Primary acinar cells treated with combination of PAL+OL or PAL alone, with or without CER, showed significant elevation in PL protein levels compared with control untreated cells. In contrast, primary cells treated with OL showed significant decrease compared with control and thus to all other treatments. Treatment of primary cells with PAL+OL with or without CER, or with PAL or OL in combination with CER, resulted in significant elevated PL protein levels compared with OL treatment (Figure 5C). PL transcript and protein levels showed parallel and significant elevation following treatments with OL+PAL+CER and PAL+CER, and a parallel significant reduction following OL+CER treatment, suggesting a transcriptional or post-transcriptional mechanism by which CER-induced stress and OL affect PL.

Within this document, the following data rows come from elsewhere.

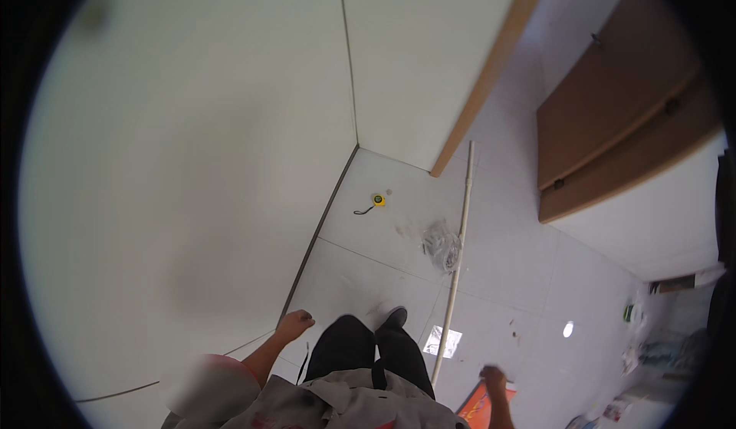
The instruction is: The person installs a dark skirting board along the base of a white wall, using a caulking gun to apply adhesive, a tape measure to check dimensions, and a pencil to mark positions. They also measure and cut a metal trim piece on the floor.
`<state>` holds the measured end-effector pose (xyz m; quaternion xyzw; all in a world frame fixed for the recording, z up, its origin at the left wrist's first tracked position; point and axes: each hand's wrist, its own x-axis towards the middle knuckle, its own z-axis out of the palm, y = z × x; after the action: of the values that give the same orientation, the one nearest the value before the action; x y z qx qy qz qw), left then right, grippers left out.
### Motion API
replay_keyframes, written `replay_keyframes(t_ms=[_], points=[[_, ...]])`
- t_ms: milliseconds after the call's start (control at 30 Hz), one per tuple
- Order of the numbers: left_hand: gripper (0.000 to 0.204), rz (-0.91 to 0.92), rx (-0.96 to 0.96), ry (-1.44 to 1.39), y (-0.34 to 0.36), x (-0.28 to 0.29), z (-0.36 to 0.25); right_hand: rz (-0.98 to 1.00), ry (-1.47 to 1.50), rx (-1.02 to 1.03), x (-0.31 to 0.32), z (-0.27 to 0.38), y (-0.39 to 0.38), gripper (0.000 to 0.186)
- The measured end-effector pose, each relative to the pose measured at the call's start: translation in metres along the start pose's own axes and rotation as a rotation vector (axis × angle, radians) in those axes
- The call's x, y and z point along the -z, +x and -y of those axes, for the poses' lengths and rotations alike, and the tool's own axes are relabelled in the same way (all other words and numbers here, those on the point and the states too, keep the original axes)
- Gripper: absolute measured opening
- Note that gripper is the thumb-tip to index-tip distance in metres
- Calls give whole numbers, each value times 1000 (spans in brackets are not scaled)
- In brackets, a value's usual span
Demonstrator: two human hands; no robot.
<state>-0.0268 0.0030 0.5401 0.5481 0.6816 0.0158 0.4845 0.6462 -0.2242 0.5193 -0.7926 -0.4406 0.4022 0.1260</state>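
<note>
My left hand is beside the white wall panel, its fingers loosely bent and apart, with nothing visible in them. My right hand hangs low, blurred, over a flat orange-red item; I cannot tell whether it grips it. A long pale pole lies along the floor right of my legs, beside a crumpled clear plastic bag and a small shiny square sheet. A yellow tape measure with a dark strap lies near the panel corner.
A second white panel has a wooden edge. An open brown door stands at the upper right beside a white wall. Several small items sit on the tiled floor at the far right.
</note>
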Motion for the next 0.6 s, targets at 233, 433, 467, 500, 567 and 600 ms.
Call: replay_keyframes(t_ms=[233,433,467,500,567,600], points=[[39,0,0,-124,173,43,-48,-85,203,-15,109,319,307,27],[35,-5,9,-58,413,38,-67,144,-122,41,-19,342,487,36],[35,-23,9,-112,453,36,-75,209,-177,97,-56,337,524,40],[35,-40,0,-167,491,35,-88,202,-78,246,-97,320,563,42],[35,-19,7,-335,555,26,-95,348,-368,375,-177,350,640,55],[38,15,35,-330,585,16,-83,412,-422,492,-217,372,674,59]])
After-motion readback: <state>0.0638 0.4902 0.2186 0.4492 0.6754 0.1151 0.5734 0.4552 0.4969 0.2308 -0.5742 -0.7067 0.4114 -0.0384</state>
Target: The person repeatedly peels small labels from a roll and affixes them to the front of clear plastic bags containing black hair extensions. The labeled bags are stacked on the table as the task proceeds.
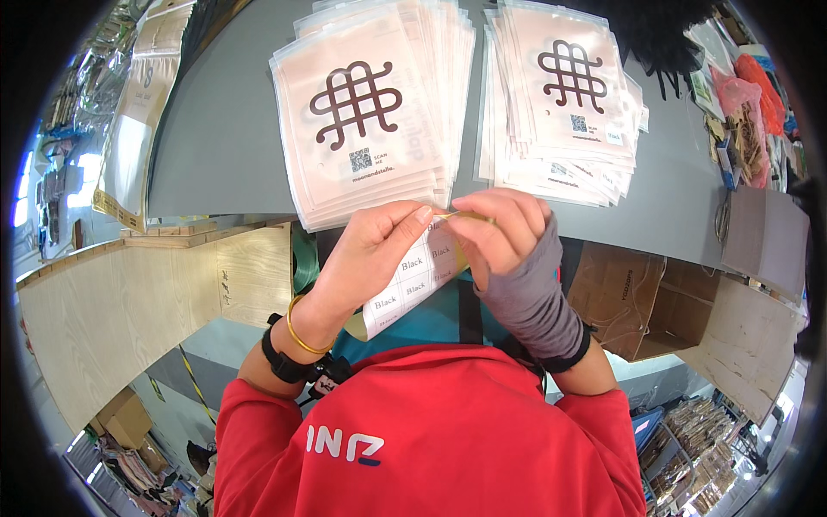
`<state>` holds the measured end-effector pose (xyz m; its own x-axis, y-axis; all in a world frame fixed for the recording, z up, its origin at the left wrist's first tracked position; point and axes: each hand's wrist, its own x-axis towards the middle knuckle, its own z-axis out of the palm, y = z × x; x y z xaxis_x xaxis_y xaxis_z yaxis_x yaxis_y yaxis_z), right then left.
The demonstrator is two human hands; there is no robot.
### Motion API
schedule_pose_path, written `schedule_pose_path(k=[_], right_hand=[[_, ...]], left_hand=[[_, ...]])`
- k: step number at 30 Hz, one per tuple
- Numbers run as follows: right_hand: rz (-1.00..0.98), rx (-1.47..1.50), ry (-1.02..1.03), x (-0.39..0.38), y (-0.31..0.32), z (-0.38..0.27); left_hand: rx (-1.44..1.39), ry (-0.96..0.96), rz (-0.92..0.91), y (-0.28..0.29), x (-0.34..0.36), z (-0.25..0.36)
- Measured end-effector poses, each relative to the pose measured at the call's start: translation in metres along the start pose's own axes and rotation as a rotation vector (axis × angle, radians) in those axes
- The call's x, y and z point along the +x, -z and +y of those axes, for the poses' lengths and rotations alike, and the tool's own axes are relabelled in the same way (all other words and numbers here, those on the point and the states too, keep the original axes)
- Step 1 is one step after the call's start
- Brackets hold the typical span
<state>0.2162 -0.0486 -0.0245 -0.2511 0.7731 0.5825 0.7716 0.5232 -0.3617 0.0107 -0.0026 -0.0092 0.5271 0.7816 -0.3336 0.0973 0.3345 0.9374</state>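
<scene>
Red shirt fills the lower centre; above it, left hand and right hand, both pinched narrow, hold the label sheet mid-frame, by the near edge of the table. Bare room stretches at upper left; a slim gap parts left bags from right bags

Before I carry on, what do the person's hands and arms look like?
Left hand: gloveless, with a gold-coloured bangle and black wrist strap. Right hand: grey fingerless glove, black band at its lower edge. Both arms: red sleeves.
</scene>
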Motion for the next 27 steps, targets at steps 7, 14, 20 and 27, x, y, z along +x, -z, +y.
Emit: schedule_pose_path(k=[7,14,20,27], right_hand=[[-0.089,0.088,-0.084,-0.001,0.003,-0.017],[-0.14,0.945,-0.626,0.02,0.041,-0.03],[-0.283,0.655,-0.559,0.08,0.024,0.04],[-0.472,0.509,-0.521,0.086,-0.043,0.075]], left_hand=[[0.106,-0.158,0.057,-0.002,0.0,0.001],[0.749,-0.418,0.085,0.019,-0.018,0.011],[1.147,-0.643,0.097,0.026,-0.01,-0.001],[1.136,-0.77,0.168,0.033,0.006,-0.021]])
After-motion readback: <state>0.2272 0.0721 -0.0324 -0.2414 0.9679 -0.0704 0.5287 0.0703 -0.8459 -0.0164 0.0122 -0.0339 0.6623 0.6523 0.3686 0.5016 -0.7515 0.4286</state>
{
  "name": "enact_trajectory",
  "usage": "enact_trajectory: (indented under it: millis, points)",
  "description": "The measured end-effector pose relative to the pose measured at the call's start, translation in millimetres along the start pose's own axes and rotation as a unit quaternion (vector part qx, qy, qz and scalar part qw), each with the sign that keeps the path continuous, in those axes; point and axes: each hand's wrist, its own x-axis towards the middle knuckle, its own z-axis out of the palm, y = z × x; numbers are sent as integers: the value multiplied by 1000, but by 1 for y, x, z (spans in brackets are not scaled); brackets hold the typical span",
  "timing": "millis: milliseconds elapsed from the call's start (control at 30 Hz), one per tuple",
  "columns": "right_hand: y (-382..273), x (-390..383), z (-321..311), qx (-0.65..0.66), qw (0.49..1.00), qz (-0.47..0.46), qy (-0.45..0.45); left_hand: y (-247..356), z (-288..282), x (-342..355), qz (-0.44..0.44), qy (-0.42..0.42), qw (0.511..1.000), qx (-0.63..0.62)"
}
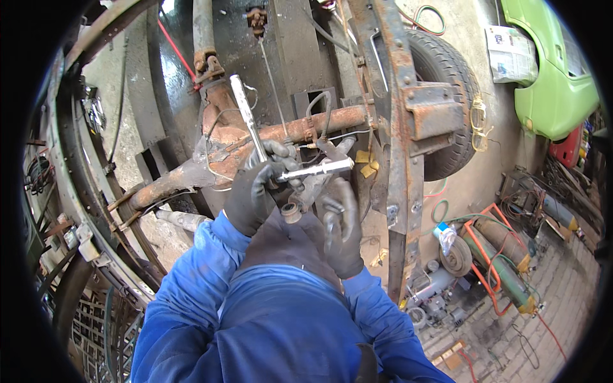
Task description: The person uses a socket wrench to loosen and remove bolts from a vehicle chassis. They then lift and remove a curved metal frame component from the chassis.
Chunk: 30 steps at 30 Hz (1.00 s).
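Observation:
My left hand (252,195), in a dark grey glove, is closed round two shiny chrome tools. One is a long tool handle (248,115) pointing away and a little left. The other is a shorter bar (319,169) lying crosswise toward the right; whether the two join inside the fist is hidden. My right hand (343,230), gloved too, hovers just below the short bar's right end, fingers curved and apart, with nothing visible in them. Between the hands sits a metal eye with a bushing (291,212). Beyond them a rusty axle (255,150) runs crosswise.
Rusty frame rails stand on both sides, the right rail (399,127) close to my right arm. Behind it is a tyre (440,96). A driveshaft (204,32) runs to the axle. Gas cylinders (488,255), hoses and a green car body panel (552,76) are at the right.

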Motion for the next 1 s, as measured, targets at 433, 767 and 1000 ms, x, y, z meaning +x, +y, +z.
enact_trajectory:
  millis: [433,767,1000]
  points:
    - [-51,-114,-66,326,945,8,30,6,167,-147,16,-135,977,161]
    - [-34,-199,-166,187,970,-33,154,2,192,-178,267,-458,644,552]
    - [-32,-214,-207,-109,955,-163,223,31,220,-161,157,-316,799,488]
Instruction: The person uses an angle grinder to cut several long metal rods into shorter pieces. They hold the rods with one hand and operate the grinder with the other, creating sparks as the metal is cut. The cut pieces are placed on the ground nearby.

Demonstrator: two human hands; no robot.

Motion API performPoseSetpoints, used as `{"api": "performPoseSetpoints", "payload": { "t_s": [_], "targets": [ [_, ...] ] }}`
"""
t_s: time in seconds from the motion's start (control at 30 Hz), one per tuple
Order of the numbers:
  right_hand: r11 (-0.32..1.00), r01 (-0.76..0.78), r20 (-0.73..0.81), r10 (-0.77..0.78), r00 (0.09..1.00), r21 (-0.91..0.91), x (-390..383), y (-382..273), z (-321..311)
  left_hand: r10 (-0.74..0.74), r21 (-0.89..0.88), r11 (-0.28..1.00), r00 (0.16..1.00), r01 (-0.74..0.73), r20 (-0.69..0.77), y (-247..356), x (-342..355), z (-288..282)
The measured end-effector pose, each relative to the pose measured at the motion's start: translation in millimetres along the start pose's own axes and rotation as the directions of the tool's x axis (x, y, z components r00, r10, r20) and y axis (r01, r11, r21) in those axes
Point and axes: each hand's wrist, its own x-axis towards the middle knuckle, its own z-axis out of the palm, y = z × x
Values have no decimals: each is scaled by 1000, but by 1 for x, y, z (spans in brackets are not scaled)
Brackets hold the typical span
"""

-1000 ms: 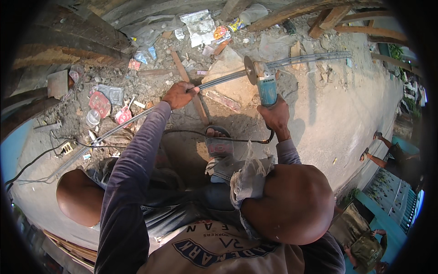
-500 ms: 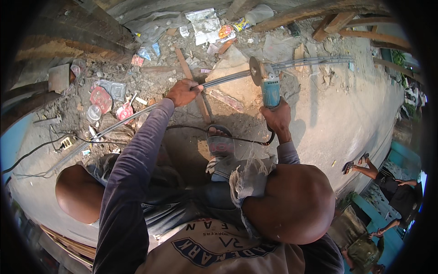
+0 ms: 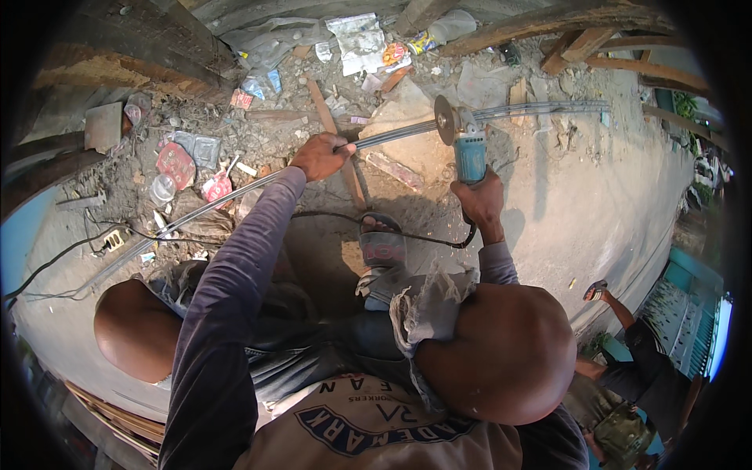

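My left hand (image 3: 321, 157) grips a bundle of long, thin metal rods (image 3: 392, 135) that runs diagonally from the lower left to the upper right. My right hand (image 3: 479, 196) is wrapped round the teal body of an angle grinder (image 3: 471, 157), whose upright disc (image 3: 445, 119) is at the rods, to the right of my left hand; whether it touches them is hard to tell. The black cord (image 3: 329, 216) runs from the grinder's handle past my sandalled foot (image 3: 379, 243). Tiny bright specks show near the cord below my right hand. A wooden strip (image 3: 352, 176) lies under the rods.
Rubble and litter, including a red wrapper (image 3: 174, 164), cover the ground. Timber beams (image 3: 548, 23) line the far side and left. A socket block (image 3: 114, 240) with wires sits at the left. Concrete floor (image 3: 595, 204) extends right, where other people (image 3: 638, 364) are at the lower edge.
My hands, the grinder and the rods appear slightly farther right in the view, with little other movement. The people at the right have shifted, their legs now lower in the picture.
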Motion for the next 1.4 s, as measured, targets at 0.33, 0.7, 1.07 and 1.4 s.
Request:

FA acute overload and CER-induced stress affect cytokines levels in primary cells

Primary acinar cells treated with PAL without or with OL, and with or without CER, showed significant elevation in TGF-β protein levels compared with control untreated cells and to OL treatment. CER alone or with any of the FAs (OL, PAL or their combination) resulted in significant TGF–β protein elevation compared with untreated and OL-treated cells (Figure 5D). Thus, both CER and PAL treatments have a synergistic effect on TGF–β protein levels. Both amount of fat and type of fat affected TGF–β protein levels. The similar results regarding transcript levels indicate that the regulation of TGF-β by CER and by the amount and type of fat is at the transcript level.

Aside from treatment with OL, all other treatments resulted in significant elevation in TNF–α protein levels compared with control. CER alone or combined with FAs (PAL, OL or PAL+OL) resulted in significant elevation in TNF–α protein levels compared with control and OL treatment, which showed comparable levels. CER and PAL treatments independently resulted in the highest TNF–α protein elevation compared with control and OL treatment (Figure 5E). Addition of OL to PAL+CER significantly reduced TNF–α protein levels compared with the same treatment without OL. The similar changes in protein and transcript levels following the different treatments indicate that CER-induced stress and amount and type of fat regulate TNF–α at the transcriptional level.

Similar to TNF–α, apart from cells treated with OL and OL+CER, all other treatments resulted in significant elevation in IL6 levels compared with OL. CER, either alone or combined with PAL or PAL+OL treatments, resulted in significant elevation in IL6 protein levels compared with cells treated with OL and OL+CER (Figure 5F). Parallel changes in IL6 transcript and protein levels following treatment with CER or with the different FAs indicate that the regulation is at the transcriptional level.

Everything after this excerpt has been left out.